Haven't had enough yet? A third article with
more of my pontification about the toy soldier world is
presented in this interview by Alex Heminway done for the
initial online publication in 1999 of the Fox Soldier
Chronicle (also extinct).
A
Conversation With William Hocker
This year
William Hocker celebrates his 17th year as a manufacturer
and purveyor of metal toy soldiers. Since his 1983 debut at
the OTSN Show, he has consistently produced among the
world's finest toy soldiers. He lives and works in
California, where he is assisted by a talented staff of
women from the Mien tribe of Laos.
Alex
Heminway: There seems to be a growing interest in the
American Revolution as evidenced by new lines of matte
figures from King & Country and Conté (and of
course looking beyond the hobby to Columbia Picture's
imminent release of The Patriot). In recent years you have
created a number of beautiful sets from the Revolution. To
what do you attribute the broader population's resurgent
interest in the birth of their nation? And what peaked your
own interest in American themes after years of concentrating
on the Victorian era?
William
Hocker: To answer the last question first: Richard Walker,
the great toy soldier tinderbox , connected at the time to a
toy shop in Williamsburg, suggested a fife & drum band
that might be carried by the store. Research led to John
Mollo's book of Am Rev uniforms: it was a transforming
experience. The variety and color of the uniforms, the
historical significance, the dearth of things available, a
desire to begin an American slant to the products of an
American maker all came together. The fife & drum bands
were a non-starter at the store, but the net result of the
effort was our most successful and extensive range of goods.

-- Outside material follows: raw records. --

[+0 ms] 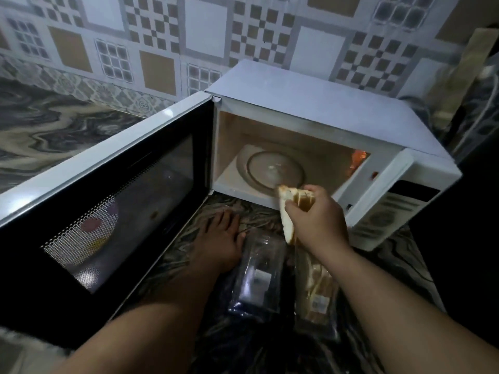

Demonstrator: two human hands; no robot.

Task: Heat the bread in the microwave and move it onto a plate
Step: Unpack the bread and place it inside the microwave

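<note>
Dim clear bread packs [259,276] blur together on marbled tabletop [54,125]; right hand [316,217] grip clamped on soft bread slices [290,209], left hand [218,238] flat, fingers apart

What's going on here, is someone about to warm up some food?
Yes. The right hand grips a couple of bread slices just in front of the open microwave, whose glass turntable is bare. The left hand rests flat on the counter beside a plastic bread bag. The door is swung wide open.
</note>
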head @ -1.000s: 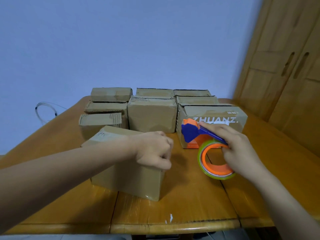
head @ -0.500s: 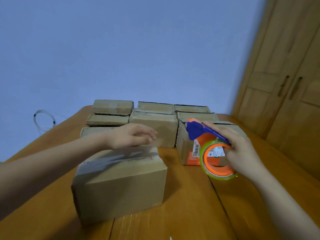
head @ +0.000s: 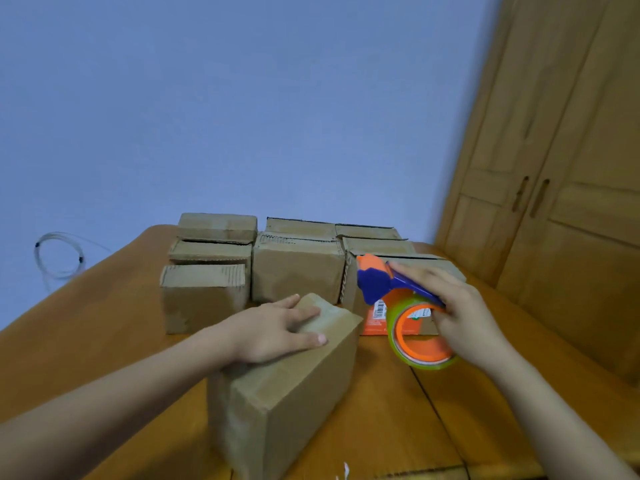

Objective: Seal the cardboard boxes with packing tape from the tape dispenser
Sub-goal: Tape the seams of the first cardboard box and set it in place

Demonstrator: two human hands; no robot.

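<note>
Cardboard, plain brown and creased, makes up the nearest oblong box (head: 294, 386); I see it standing on the glossy wooden table (head: 398, 417), turned at an angle with one corner toward me, and its top face carries a glossy sheen near the far end. Behind it, a cluster of similar brown cardboard boxes (head: 296, 268) sits in rows near the table's far edge. The blue and orange tape dispenser with its ring of clear tape (head: 403, 308) hangs above the table to the right of the near box, in front of an orange-labelled carton (head: 375, 315) it partly hides. The near box's lower edge runs out of frame, and I cannot make out any tape seam clearly. My left hand (head: 277, 332) lies flat on the box top, fingers straight and spread. My right hand (head: 460, 313) wraps its fingers round the dispenser's blue handle.
</note>
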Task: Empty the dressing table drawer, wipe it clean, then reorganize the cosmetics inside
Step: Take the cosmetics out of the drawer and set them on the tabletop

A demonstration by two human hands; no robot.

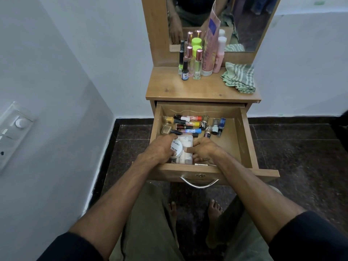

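While both hands worked the near left of the open drawer (246, 140), the left hand (160, 149) curled its grip round a white jar (177, 147) and the right hand (204, 150) pinched a clear box (186, 157). Both looked light, rigid, slick; best taken by the sides. Small bottles (190, 124) lay at the far end.

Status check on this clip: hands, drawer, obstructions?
Left hand grips white round tub; right hand on clear box. Drawer open, cosmetics inside. Nothing obstructing.
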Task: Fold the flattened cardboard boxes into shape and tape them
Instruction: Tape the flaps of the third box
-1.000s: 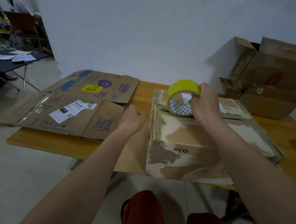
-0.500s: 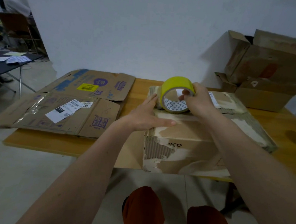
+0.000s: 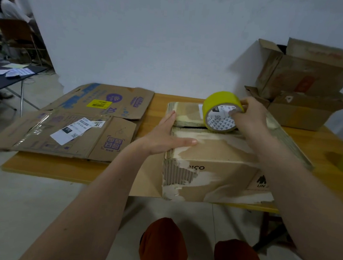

Why the American Revolution now? It's a great subject and
the Civil War just might be at saturation levels. I don't,
however, sense an increase in popular interest in the
period, beyond the weekend bump that a movie might bring.
(Al Pacino's "Revolution!" didn't even create a bump.) I
would be pretty disappointed if a Hollywood flick had the
same impact on our business that the Ken Burns Civil War
documentary had, but you never know.
AH:
During your 16 years as a maker of toy soldiers, how many
sets have you produced? What was the first? Will you
discontinue any of these?
WH: We are
currently at set #267. The number of issues of any one set
is rather small - I would say the average is around 30, with
80 being a successful seller, so we've probably sold no more
than 9000 sets total. All sets may still be ordered -
everything is made to order and it matters little whether
we're working on an early or late set. As of this writing,
92 issues of our first set, Royal Engineers Balloon Section,
have been shipped. There are some sets that are so painful
to make that I would like to discontinue them, but it seems
more sensible just to raise the price.
AH: How
do you begin to think about new campaigns of interest? Are
you a voracious reader of history? What new campaigns can
your collectors look forward to seeing from you?
WH: I am an
incompetent and impatient researcher. I try to learn just
enough to get the appropriate sets done and not embarrass
myself, seldom with complete success. For the first 12
years, the theme was a documentation of the Victorian Army,
and a new campaign was chosen each year to add to the group.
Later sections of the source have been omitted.